Perhaps they were. Humpbacks organize to protect their own calves, of course, but they also protect other species — indeed, this happened in nearly 90 percent of attacks where the killer whales’ prey could be identified.

Is this evidence of a moral sense among the whales? Donald Broom, an emeritus professor of animal welfare at Cambridge University, thinks so — if right means meeting individuals’ basic needs and maintaining their rights, and wrong means impeding these things, then there’s considerable evidence for a sense of morality among nonhumans. In The Cultural Lives of Whales and Dolphins, Hal Whitehead and Luke Rendell write, “When whales and dolphins go out of their way to help other creatures with their needs that looks pretty moral, at least on the surface.”

Surf’s Up

La Ola, or the “Mexican wave,” seems like the ultimate in spontaneous behavior, but biological physicist Illés Farkas of Eötvös University found that stadium waves can be studied quite effectively using the methods of statistical physics. Examining videos of waves in stadia holding more than 50,000 people, Farkas and his colleagues found that a crowd behaves like an excitable medium — the first group to stand acts as a “perturbation,” and in less than a second the wave begins, dying out on one side and continuing on the other (3 out of 4 Mexican waves travel clockwise around the stadium). And the speed of waves is surprisingly consistent — 22±3 seats per second, with an average width of 15 seats.
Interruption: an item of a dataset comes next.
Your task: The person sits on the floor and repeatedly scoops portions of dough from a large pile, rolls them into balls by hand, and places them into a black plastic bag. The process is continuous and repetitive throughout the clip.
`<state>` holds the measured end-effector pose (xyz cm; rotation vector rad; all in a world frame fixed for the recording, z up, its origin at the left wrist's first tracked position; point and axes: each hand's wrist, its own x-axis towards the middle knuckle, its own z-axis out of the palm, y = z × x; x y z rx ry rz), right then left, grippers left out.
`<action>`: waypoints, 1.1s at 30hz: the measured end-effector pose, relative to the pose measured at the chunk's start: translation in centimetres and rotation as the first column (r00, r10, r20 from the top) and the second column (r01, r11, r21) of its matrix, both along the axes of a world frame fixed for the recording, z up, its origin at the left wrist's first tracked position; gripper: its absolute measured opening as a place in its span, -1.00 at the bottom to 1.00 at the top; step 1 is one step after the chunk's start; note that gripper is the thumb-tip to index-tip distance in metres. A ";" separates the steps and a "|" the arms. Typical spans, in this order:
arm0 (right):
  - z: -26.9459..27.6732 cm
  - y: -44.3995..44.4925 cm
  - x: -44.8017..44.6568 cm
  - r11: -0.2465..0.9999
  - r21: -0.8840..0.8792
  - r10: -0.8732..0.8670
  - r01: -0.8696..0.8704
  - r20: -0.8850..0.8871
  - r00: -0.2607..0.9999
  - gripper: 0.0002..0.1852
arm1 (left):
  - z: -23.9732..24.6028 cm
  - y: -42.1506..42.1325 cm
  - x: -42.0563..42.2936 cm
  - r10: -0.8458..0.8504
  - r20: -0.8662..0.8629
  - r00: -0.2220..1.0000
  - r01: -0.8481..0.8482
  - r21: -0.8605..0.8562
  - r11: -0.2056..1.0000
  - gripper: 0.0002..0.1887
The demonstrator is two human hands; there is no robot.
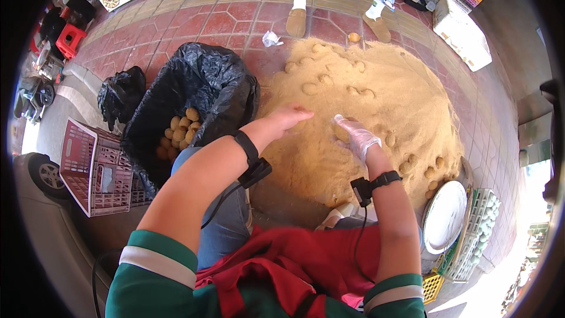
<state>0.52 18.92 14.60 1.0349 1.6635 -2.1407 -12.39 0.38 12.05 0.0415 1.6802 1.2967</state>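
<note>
A broad heap of fine tan husk-like material (397, 84) covers the pavement before me, with several coated egg-shaped balls (429, 172) half sunk in it. My right hand (356, 136), in a clear plastic glove, curls around one coated ball (340, 132) just above the heap. Opposite it, my left hand (291, 118) looks bare and holds nothing that I can see, its fingers stretched towards the right; its underside is hidden. To the left stands a container lined with a black plastic bag (212, 66). Several finished-looking coated balls (179, 134) lie inside it.
A pink plastic crate (106, 176) stands left of the lined container. On the right are a round white lid (446, 216) and a tray of pale green eggs (483, 225). A seated person's shoe (296, 23) touches the heap's far side, near crumpled white paper (271, 39).
</note>
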 end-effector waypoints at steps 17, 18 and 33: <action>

Farkas defined three states that a spectator can take: inactive (sitting, ready to stand), active (standing up), and refractory (sitting again afterward). Shizuoka University mechanical engineer Takashi Nagatani found that the local behavior of the spectators can be interpreted in terms of a chemically excitable medium with the following reaction set:

Passive + Activated ↦ 2 · Activated
Activated ↦ Refractory
Refractory ↦ Passive

Farkas wrote, “For a physicist, the interesting specific feature of this spectacular phenomenon is that it represents perhaps the simplest spontaneous and reproducible behaviour of a huge crowd with a surprisingly high degree of coherence and level of cooperation. In addition, La Ola raises the exciting question of the ways by which a crowd can be stimulated to execute a particular pattern of behaviour.”

(From Andrew Adamatzky, Dynamics of Crowd-Minds, 2005.)